WORK REQUEST: Please repeat the lines below exactly. Begin with the line containing "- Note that" and go on through the line containing "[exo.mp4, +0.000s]".

======

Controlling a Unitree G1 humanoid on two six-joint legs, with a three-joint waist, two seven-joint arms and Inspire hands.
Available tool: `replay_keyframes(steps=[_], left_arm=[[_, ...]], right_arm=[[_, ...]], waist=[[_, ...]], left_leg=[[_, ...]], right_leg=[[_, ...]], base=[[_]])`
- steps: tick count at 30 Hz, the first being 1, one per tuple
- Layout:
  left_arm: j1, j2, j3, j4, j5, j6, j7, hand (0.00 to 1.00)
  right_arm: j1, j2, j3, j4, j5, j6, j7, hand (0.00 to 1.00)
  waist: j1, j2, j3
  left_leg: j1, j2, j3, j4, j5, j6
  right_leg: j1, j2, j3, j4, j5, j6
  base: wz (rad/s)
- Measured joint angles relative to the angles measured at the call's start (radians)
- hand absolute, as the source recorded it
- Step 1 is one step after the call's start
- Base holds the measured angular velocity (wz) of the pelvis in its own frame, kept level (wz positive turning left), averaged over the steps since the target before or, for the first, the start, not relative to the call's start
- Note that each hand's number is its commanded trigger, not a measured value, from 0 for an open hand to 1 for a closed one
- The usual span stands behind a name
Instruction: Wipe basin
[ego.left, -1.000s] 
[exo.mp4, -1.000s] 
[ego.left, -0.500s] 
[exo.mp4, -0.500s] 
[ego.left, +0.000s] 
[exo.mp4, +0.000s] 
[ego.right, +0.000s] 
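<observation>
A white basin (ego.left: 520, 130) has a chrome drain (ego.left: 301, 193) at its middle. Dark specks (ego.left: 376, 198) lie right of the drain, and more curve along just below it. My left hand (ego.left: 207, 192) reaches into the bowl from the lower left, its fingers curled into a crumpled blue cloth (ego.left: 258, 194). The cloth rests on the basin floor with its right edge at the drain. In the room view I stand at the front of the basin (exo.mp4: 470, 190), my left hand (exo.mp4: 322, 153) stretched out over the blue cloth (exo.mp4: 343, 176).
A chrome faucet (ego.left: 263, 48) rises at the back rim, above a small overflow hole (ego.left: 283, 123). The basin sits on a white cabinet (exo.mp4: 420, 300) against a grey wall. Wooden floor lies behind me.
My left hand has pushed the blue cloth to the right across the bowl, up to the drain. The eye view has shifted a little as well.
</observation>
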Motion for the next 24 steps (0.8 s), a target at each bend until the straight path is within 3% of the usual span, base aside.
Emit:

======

SOLUTION TO THIS PROBLEM:
- Note that each hand's number is its commanded trigger, not a measured value, from 0 for an open hand to 1 for a closed one
- The usual span stands behind a name
Instruction: Wipe basin
[ego.left, -1.000s] 
[exo.mp4, -1.000s] 
[ego.left, -0.500s] 
[exo.mp4, -0.500s] 
[ego.left, +0.000s] 
[exo.mp4, +0.000s] 

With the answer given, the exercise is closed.